Зачинщиками бегства каждый раз выступал всякий сброд фольксдойчей, новоиспеченных бургомистров, переводчиков и обезумевших от страха переводчиц и, конечно, набрякшие от самогона полицаи, которые, услышав гул фронта, мгновенно срывались с прифронтовых районов и драпали в тыл. Тут их на дорогах встречали тыловые немцы, отбирали у них, как у контрабандистов, награбленное, грабя вторично, отпрягали коней, а тем, кто противился, неохотно выпускал вожжи из рук, давали в морду.

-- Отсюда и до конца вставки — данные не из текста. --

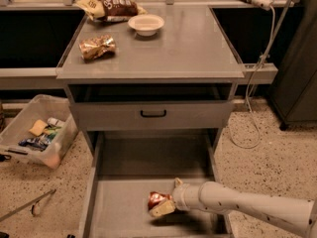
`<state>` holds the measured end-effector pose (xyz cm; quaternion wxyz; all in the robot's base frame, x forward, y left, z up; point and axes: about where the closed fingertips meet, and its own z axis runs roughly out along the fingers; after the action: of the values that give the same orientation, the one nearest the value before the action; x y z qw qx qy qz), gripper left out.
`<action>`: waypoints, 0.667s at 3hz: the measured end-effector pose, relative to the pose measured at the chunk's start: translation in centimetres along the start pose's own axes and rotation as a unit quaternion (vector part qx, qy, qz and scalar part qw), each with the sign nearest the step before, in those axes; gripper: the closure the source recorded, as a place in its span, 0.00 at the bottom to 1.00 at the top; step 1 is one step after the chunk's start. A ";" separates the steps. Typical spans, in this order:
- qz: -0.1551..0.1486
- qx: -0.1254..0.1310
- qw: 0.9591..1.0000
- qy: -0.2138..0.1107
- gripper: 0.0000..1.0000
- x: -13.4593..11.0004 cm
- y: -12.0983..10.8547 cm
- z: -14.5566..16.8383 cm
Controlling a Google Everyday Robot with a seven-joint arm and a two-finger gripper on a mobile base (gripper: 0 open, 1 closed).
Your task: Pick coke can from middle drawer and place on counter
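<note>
Coke can (156, 199) lies on the floor of the open middle drawer (121, 209), front centre, touching the gripper (165, 203), which reaches in from the can's right. Can't tell if the gripper is clamped on it. On the counter (193, 51) above the can: white bowl (146, 24), gold snack bag (97, 46), brown bag (110, 6). No print is readable.

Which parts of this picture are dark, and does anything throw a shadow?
Camera view: the counter is brightly lit; the recess under it is dark; in the middle drawer, the gripper, at the coke can, throws a dark shadow on the drawer floor.
</note>
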<state>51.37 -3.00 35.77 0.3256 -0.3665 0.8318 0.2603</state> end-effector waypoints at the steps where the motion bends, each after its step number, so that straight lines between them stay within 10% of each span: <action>1: 0.000 0.000 1.000 0.000 0.19 0.0 0.0 0.0; 2: 0.000 0.000 1.000 0.000 0.41 0.0 0.0 0.0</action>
<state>51.37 -2.99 35.77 0.3256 -0.3665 0.8318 0.2603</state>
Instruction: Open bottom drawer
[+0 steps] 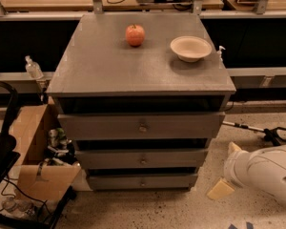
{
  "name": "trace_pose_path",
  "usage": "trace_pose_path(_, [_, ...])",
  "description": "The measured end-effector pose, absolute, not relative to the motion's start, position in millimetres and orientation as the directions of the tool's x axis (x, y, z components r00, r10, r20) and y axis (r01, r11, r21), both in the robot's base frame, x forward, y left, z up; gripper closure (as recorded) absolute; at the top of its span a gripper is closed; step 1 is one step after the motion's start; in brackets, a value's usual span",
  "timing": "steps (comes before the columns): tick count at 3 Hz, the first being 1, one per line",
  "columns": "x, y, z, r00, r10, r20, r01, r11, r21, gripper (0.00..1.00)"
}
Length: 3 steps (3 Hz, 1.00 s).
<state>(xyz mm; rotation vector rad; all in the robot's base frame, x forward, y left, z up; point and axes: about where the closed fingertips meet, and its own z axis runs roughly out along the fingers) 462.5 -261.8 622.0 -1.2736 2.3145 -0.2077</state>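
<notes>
The bottom drawer (143, 181) sits at lower centre of the frame, lowest in the grey cabinet (109, 70), and its front appears closed, with the knob (143, 181) untouched. The gripper (220, 170) is low at lower right, just beside the drawer's right end and apart from it, fingers (220, 190) spread with nothing between. The white arm (269, 171) enters from the right edge, near horizontal above the floor. An apple (135, 35) and a bowl (191, 48) rest on the cabinet's top.

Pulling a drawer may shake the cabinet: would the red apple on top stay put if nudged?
The round red apple sits loose on the flat grey cabinet top, so it would likely roll. Smooth and whole, it is probably firm. The open gripper hangs low right of the bottom drawer, apart.
</notes>
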Motion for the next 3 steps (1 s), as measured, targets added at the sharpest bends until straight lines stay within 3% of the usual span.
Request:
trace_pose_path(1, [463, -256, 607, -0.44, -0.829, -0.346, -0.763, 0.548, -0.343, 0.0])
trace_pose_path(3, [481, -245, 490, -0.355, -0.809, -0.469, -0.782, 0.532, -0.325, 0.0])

По селам было приказано косить зеленый хлеб. Ни у кого рука не поднималась на такую работу. В совхоз «Жовтень» шеф пригнал собранных со всего района полицаев и перехваченных на дорогах беглецов. Пока гудело – косили; как только ветер начинал дуть в другую сторону и гул, отдаляясь, затихал, шеф приказывал прекратить косьбу. Бросали косы и садились пить вонючий самогон. Сколько раз менял направление ветер, столько раз брались за косы и снова бросали.

Ничто лучше не характеризовало шаткость, неустойчивость оккупационного режима, как эта постоянная нервозность, эти сплошные приливы и отливы. Когда положение немцев на фронте улучшалось, в тыловые города, в том числе и в Полтаву, налетали, как воронье, разные искатели легкой наживы. Вся эта шваль принюхивалась, приглядывалась, примерялась, однако все время держа нос по ветру. И именно этот сброд был тем самым чувствительным флюгером, по которому сразу можно было заметить, какой ветер дует. Лишь только немецкая военная машина начинала трещать и разваливаться – сброд заполнял дороги, испуганно озираясь, расспрашивая о переправах через Днепр.